Brainard-Barnes left her hometown of Norwich, Connecticut, on July 9, 2007, and headed to Manhattan for sex work, with plans to return the following day, according to friends who became concerned when she uncharacteristically stopped using her phone.
But the 25-year-old never came back.
Nicolette Brainard-Barnes said she was only 7 years old when her mother, who was once employed as a dealer at the Foxwoods Resort Casino, vanished.
“I remember she read to me every night,” the now 24-year-old said, surrounded by other family members following Tuesday’s court hearing. “Now I can no longer remember the sound of her voice.”
Maureen Brainard-Barnes’ sister, Melissa Cann, remembered her as a “loving mother and giving friend” who would “never get the chance to show the world how talented she was.”
“Maureen was more than how she has been portrayed,” the 39-year-old said through tears.
Heuermann was arrested July 14 and charged with killing Melissa Barthelemy, Megan Waterman and Amber Lynn Costello, three women who authorities say also were sex workers. Heuermann’s lawyer said he has denied committing the crimes. He previously pleaded not guilty to killing Barthelemy, Waterman and Costello.

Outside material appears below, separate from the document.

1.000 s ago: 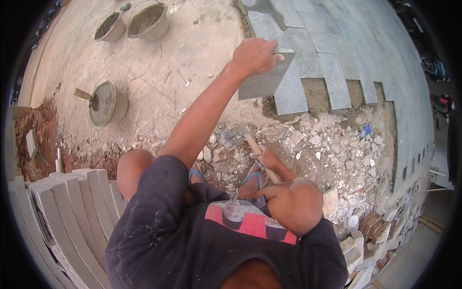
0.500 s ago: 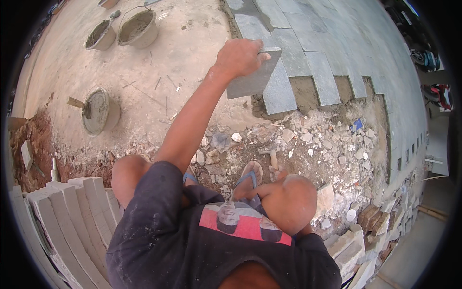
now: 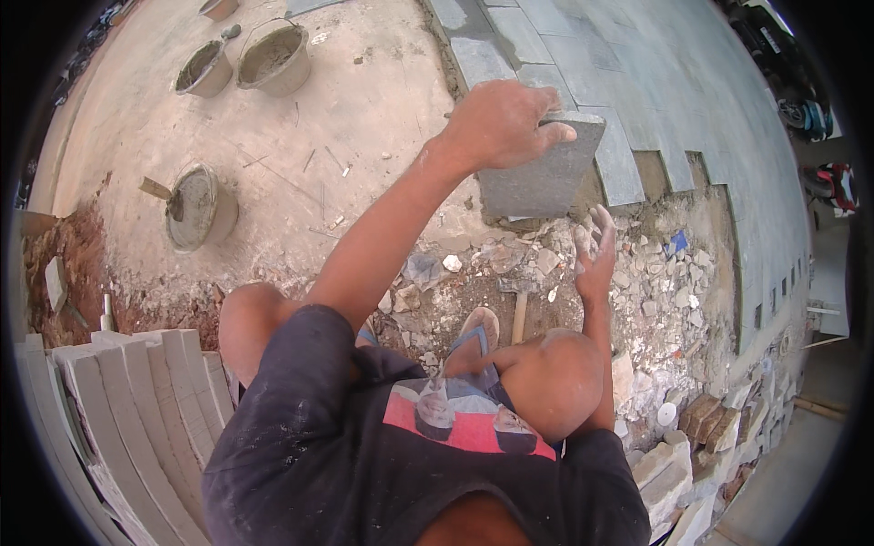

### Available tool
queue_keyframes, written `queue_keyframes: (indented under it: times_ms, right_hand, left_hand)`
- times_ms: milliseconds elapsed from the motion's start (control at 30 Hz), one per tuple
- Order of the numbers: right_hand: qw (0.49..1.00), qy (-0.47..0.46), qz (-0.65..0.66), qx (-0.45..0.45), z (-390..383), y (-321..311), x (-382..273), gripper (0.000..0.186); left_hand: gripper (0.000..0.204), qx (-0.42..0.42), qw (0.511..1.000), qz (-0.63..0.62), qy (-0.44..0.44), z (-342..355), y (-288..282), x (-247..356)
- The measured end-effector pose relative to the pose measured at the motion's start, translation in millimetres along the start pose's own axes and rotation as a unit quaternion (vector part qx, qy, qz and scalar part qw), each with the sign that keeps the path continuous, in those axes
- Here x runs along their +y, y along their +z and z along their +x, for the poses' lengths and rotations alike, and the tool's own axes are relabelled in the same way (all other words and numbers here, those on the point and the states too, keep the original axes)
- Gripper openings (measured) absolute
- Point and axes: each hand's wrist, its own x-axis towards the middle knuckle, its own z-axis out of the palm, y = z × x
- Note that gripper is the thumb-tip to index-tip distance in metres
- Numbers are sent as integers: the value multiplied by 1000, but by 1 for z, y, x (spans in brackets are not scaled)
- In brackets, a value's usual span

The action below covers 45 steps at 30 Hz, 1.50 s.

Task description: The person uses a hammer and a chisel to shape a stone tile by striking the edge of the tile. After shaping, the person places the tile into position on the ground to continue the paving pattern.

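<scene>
My left hand [image 3: 514, 123] grips the upper edge of a grey stone paving slab [image 3: 537, 177], which is tilted up on edge above the laid slabs' front row. Only a sliver of pale slab shows beneath its lower edge. My right hand [image 3: 594, 250] is raised over the rubble just right of the held slab, fingers apart and dusty, with nothing in it. A hammer [image 3: 519, 314] with a wooden handle lies on the ground between my right foot and right knee. Wet mortar [image 3: 650, 173] shows in the gaps between the staggered laid slabs [image 3: 617, 168].
Buckets of mortar stand to the left, the nearest bucket [image 3: 211, 214] with a trowel [image 3: 157, 188] in it. Stacked slabs [image 3: 137, 391] lean at the lower left. Broken stone [image 3: 655, 291] covers the ground on the right, with more stone pieces [image 3: 665, 469] behind. Motorbikes [image 3: 824, 182] stand far right.
My left hand has carried the slab to the right and nearer. My right hand has left the hammer's handle and risen from beside my knee, now with its fingers spread.
</scene>
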Motion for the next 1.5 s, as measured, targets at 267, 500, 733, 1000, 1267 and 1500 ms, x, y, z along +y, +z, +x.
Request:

Brainard-Barnes was the first of the four women to disappear. Their remains were found along the same quarter-mile (400-meter) stretch of parkway in the Gilgo Beach area of Jones Beach Island in 2010. Additional searching turned up the remains of six more adults and a toddler who was the child of one of the victims.
Investigators also found electronic evidence that Heuermann had accessed Costello’s prostitution advertisement Sept. 1, 2010, according to court documents.
Police concluded that an 11th person found dead in a tidal marsh on the same barrier island accidentally drowned.
Investigators have said Heuermann, who lived in Massapequa Park across the bay from where the bodies were found, was probably not responsible for all the deaths. Some of the victims disappeared in the mid 1990s.
Investigators zeroed in on Heuermann when a new task force ran an old tip about a Chevy Avalanche pickup through a vehicle records database. A hit came back identifying one of those make and models belonging to Heuermann, who lived in a neighborhood police had been focusing on because of cellphone location data and call records, authorities said.
With the tip breathing new life into the investigation, authorities charted the calls and travels of multiple cellphones, picked apart email aliases, delved into search histories and collected discarded bottles — and even a pizza crust — for advanced DNA testing, according to court papers. Detectives said Heuermann’s DNA on the pizza crust matched a hair found on a restraint used in the killings.
Last summer, Heuermann’s ex-wife, stepson and daughter agreed to give DNA samples to prosecutors, according to court documents. Investigators compared them against DNA collected from bottles sipped by Heuermann and tossed into trashcans near his home.
Police said other evidence linked Heuermann to the victims, including burner cellphones used to arrange meetings with the slain women.
After the arrest, investigators spent nearly two weeks combing through Heuermann’s home, including digging up the yard, dismantling a porch and a greenhouse and removing many contents of the house for testing.